── MATERIAL SUPPLIED

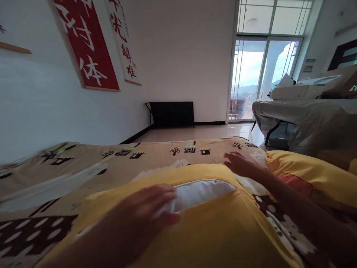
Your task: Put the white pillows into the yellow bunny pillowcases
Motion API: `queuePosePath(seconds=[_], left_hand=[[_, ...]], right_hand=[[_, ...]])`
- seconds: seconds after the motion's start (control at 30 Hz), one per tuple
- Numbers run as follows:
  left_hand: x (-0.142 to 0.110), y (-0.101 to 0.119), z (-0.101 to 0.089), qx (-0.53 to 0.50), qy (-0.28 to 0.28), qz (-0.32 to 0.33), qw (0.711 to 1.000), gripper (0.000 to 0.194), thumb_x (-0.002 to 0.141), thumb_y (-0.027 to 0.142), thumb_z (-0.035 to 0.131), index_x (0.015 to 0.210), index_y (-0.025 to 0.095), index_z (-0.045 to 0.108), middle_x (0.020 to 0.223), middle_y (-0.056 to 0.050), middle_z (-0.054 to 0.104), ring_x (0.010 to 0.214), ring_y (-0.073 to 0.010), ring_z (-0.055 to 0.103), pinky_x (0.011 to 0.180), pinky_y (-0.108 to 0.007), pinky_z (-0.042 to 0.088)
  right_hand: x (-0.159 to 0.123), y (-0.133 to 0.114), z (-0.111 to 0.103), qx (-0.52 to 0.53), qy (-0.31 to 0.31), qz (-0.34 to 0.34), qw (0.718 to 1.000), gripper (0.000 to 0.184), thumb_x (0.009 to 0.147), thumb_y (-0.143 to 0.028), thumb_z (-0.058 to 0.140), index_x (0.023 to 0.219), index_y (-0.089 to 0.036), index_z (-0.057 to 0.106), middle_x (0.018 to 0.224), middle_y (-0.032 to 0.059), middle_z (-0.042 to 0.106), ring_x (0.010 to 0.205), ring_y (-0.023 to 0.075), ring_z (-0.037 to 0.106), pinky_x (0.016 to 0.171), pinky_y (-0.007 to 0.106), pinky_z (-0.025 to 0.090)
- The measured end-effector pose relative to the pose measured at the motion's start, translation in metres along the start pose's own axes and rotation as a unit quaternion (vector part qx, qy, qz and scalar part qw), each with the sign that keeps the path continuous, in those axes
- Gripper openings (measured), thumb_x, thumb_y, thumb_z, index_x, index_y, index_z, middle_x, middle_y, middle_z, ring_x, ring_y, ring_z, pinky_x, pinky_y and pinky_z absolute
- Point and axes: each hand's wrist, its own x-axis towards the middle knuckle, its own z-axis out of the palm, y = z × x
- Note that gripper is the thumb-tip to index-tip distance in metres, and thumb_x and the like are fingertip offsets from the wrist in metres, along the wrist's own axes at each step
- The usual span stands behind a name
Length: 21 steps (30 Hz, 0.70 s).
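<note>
A yellow pillowcase (212,230) lies across the bed in front of me, with a slit that shows the white pillow (200,193) inside. My left hand (152,208) rests at the left end of that slit, fingers curled onto the white fabric and the yellow edge. My right hand (242,163) lies further off at the pillow's far right edge, fingers stretched flat on the cloth; it is blurred. Under the pillow is a tan bedsheet (111,163) printed with small houses and trees.
A second yellow cushion (306,175) lies at the right. A table draped in grey cloth (304,119) carries cardboard boxes (315,87). A black bench (171,113) stands at the far wall, by glass balcony doors (259,78). Red and white scrolls (89,44) hang on the left wall.
</note>
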Motion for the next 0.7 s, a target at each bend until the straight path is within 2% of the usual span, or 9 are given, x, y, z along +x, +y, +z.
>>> queuePosePath(seconds=[0.07, 0.13, 0.2, 0.3, 0.37, 0.47, 0.53, 0.6, 0.7], left_hand=[[0.053, 0.033, 0.029, 0.019, -0.070, 0.132, 0.989, 0.029, 0.088, 0.021, 0.039, 0.112, 0.018, 0.056, 0.116, -0.008, 0.063, 0.105, -0.0231, 0.058, 0.094, -0.039, 0.044], [0.091, 0.052, 0.060, -0.003, -0.113, 0.190, 0.975, 0.026, 0.086, 0.030, 0.045, 0.101, 0.013, 0.059, 0.103, -0.013, 0.064, 0.098, -0.0265, 0.060, 0.091, -0.041, 0.045], [0.106, 0.054, 0.088, -0.066, -0.159, 0.221, 0.960, 0.030, 0.082, 0.040, 0.051, 0.096, 0.014, 0.059, 0.097, -0.012, 0.064, 0.092, -0.0259, 0.061, 0.086, -0.039, 0.047], [0.098, 0.035, 0.119, -0.183, -0.196, 0.199, 0.942, 0.037, 0.080, 0.045, 0.054, 0.105, 0.018, 0.055, 0.102, -0.007, 0.064, 0.089, -0.0218, 0.060, 0.080, -0.032, 0.049], [0.086, 0.023, 0.129, -0.236, -0.192, 0.166, 0.938, 0.040, 0.080, 0.042, 0.053, 0.113, 0.019, 0.051, 0.107, -0.006, 0.063, 0.090, -0.0202, 0.060, 0.080, -0.030, 0.049], [0.076, 0.021, 0.133, -0.234, -0.181, 0.167, 0.941, 0.032, 0.080, 0.034, 0.053, 0.108, 0.019, 0.053, 0.108, -0.006, 0.063, 0.092, -0.0210, 0.059, 0.085, -0.033, 0.047], [0.077, 0.027, 0.132, -0.209, -0.163, 0.190, 0.945, 0.028, 0.080, 0.027, 0.050, 0.105, 0.016, 0.055, 0.107, -0.008, 0.064, 0.094, -0.0230, 0.059, 0.091, -0.036, 0.044], [0.080, 0.034, 0.130, -0.211, -0.144, 0.202, 0.946, 0.032, 0.082, 0.022, 0.045, 0.112, 0.014, 0.053, 0.115, -0.011, 0.061, 0.104, -0.0241, 0.056, 0.098, -0.038, 0.041], [0.086, 0.038, 0.126, -0.247, -0.128, 0.164, 0.946, 0.029, 0.086, 0.020, 0.038, 0.111, 0.017, 0.054, 0.123, -0.008, 0.058, 0.112, -0.0207, 0.052, 0.100, -0.034, 0.039]], right_hand=[[0.017, -0.038, -0.011, 0.027, 0.058, -0.051, 0.997, 0.024, 0.085, -0.020, 0.044, 0.100, -0.018, 0.063, 0.090, 0.0092, 0.067, 0.081, 0.0181, 0.059, 0.074, 0.029, 0.039], [0.023, -0.066, 0.003, 0.096, 0.119, -0.093, 0.984, 0.024, 0.086, -0.018, 0.042, 0.100, -0.018, 0.063, 0.089, 0.0060, 0.067, 0.077, 0.0146, 0.057, 0.071, 0.026, 0.039], [0.020, -0.077, 0.034, 0.166, 0.157, -0.116, 0.967, 0.023, 0.089, -0.021, 0.041, 0.095, -0.017, 0.062, 0.086, 0.0043, 0.065, 0.075, 0.0124, 0.055, 0.071, 0.024, 0.039], [0.009, -0.072, 0.078, 0.203, 0.110, -0.141, 0.963, 0.018, 0.087, -0.025, 0.046, 0.093, -0.018, 0.062, 0.087, 0.0034, 0.064, 0.082, 0.0129, 0.056, 0.078, 0.024, 0.041], [0.003, -0.066, 0.089, 0.180, 0.048, -0.177, 0.966, 0.024, 0.081, -0.032, 0.057, 0.102, -0.020, 0.060, 0.098, 0.0040, 0.063, 0.094, 0.0159, 0.054, 0.088, 0.027, 0.039], [-0.001, -0.058, 0.082, 0.139, -0.002, -0.210, 0.968, 0.050, 0.072, -0.038, 0.066, 0.118, -0.022, 0.053, 0.108, 0.0060, 0.058, 0.104, 0.0205, 0.048, 0.096, 0.034, 0.034], [-0.003, -0.055, 0.072, 0.123, -0.027, -0.217, 0.968, 0.053, 0.073, -0.032, 0.064, 0.123, -0.022, 0.050, 0.110, 0.0068, 0.055, 0.106, 0.0214, 0.046, 0.097, 0.036, 0.033], [-0.006, -0.052, 0.065, 0.112, -0.052, -0.232, 0.965, 0.052, 0.074, -0.023, 0.058, 0.125, -0.022, 0.048, 0.111, 0.0070, 0.053, 0.107, 0.0212, 0.045, 0.098, 0.036, 0.032], [-0.012, -0.054, 0.061, 0.087, -0.058, -0.236, 0.966, 0.051, 0.076, -0.013, 0.052, 0.126, -0.021, 0.047, 0.110, 0.0075, 0.053, 0.106, 0.0210, 0.045, 0.095, 0.036, 0.034]])
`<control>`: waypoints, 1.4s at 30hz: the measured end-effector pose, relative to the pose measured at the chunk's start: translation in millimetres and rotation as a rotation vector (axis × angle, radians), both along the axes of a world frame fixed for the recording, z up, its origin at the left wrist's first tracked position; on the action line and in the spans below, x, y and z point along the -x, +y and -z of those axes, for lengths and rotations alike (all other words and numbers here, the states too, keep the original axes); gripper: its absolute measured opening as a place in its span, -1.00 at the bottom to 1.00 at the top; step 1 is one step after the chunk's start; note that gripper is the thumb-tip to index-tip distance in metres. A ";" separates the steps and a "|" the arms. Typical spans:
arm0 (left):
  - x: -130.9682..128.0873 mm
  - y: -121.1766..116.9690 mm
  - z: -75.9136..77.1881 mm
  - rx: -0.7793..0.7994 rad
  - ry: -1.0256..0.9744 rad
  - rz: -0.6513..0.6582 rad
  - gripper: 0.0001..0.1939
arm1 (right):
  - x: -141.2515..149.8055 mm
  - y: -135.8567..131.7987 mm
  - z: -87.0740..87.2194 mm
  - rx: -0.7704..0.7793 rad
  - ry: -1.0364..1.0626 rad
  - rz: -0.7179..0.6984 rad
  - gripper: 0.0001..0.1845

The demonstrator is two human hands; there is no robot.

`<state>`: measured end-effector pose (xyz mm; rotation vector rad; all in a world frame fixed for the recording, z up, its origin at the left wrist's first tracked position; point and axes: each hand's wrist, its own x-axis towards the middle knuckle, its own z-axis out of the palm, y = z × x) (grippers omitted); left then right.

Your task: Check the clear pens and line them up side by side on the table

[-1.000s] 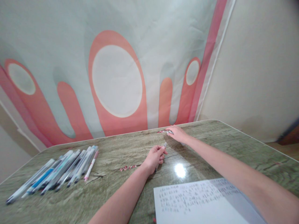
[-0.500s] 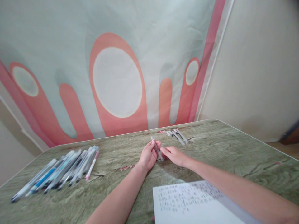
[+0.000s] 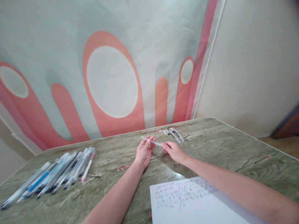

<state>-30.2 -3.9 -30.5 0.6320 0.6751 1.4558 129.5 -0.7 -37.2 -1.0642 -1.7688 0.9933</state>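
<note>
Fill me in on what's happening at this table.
A person is holding a slim, clear pen in both hands: the left hand, palm turned up, steadies one part, while the fingers of the right hand grip the other end. Beyond the right hand lie a few more pens and some short pieces, too small to identify surely. A larger row of pens lies on the left, and a sheet of paper with writing lies nearer the person.

We see a grey-green, wood-grained table (image 3: pixel 210 140); behind it, coral arches (image 3: pixel 102 38) with white ovals (image 3: pixel 112 81) on a pale grey-green backdrop (image 3: pixel 140 25); on it, dark-marked white paper (image 3: pixel 173 214) and a pink-and-white pen (image 3: pixel 88 167).
</note>
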 end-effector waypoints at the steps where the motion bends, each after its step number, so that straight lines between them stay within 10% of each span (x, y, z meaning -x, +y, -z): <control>1: -0.4 -0.4 0.3 -0.004 0.008 0.012 -0.73 | -0.1 1.0 0.3 0.010 0.021 0.010 -0.54; 42: -3.8 1.6 6.6 -0.003 0.093 -0.067 -0.77 | -1.8 -2.5 -1.2 -0.272 -0.104 0.173 -0.61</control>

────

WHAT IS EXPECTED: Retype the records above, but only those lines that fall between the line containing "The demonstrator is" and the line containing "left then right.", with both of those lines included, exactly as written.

SOLUTION:
The demonstrator is two human hands; there is no robot.

`<state>`: measured end-effector pose (xyz mm; rotation vector rad; all in a world frame fixed for the recording, z up, its origin at the left wrist's first tracked position; point and axes: each hand's wrist, its own x-axis towards the middle knuckle, its own z-axis out of the palm, y = z × x) (grippers omitted); left then right.

The response is finished.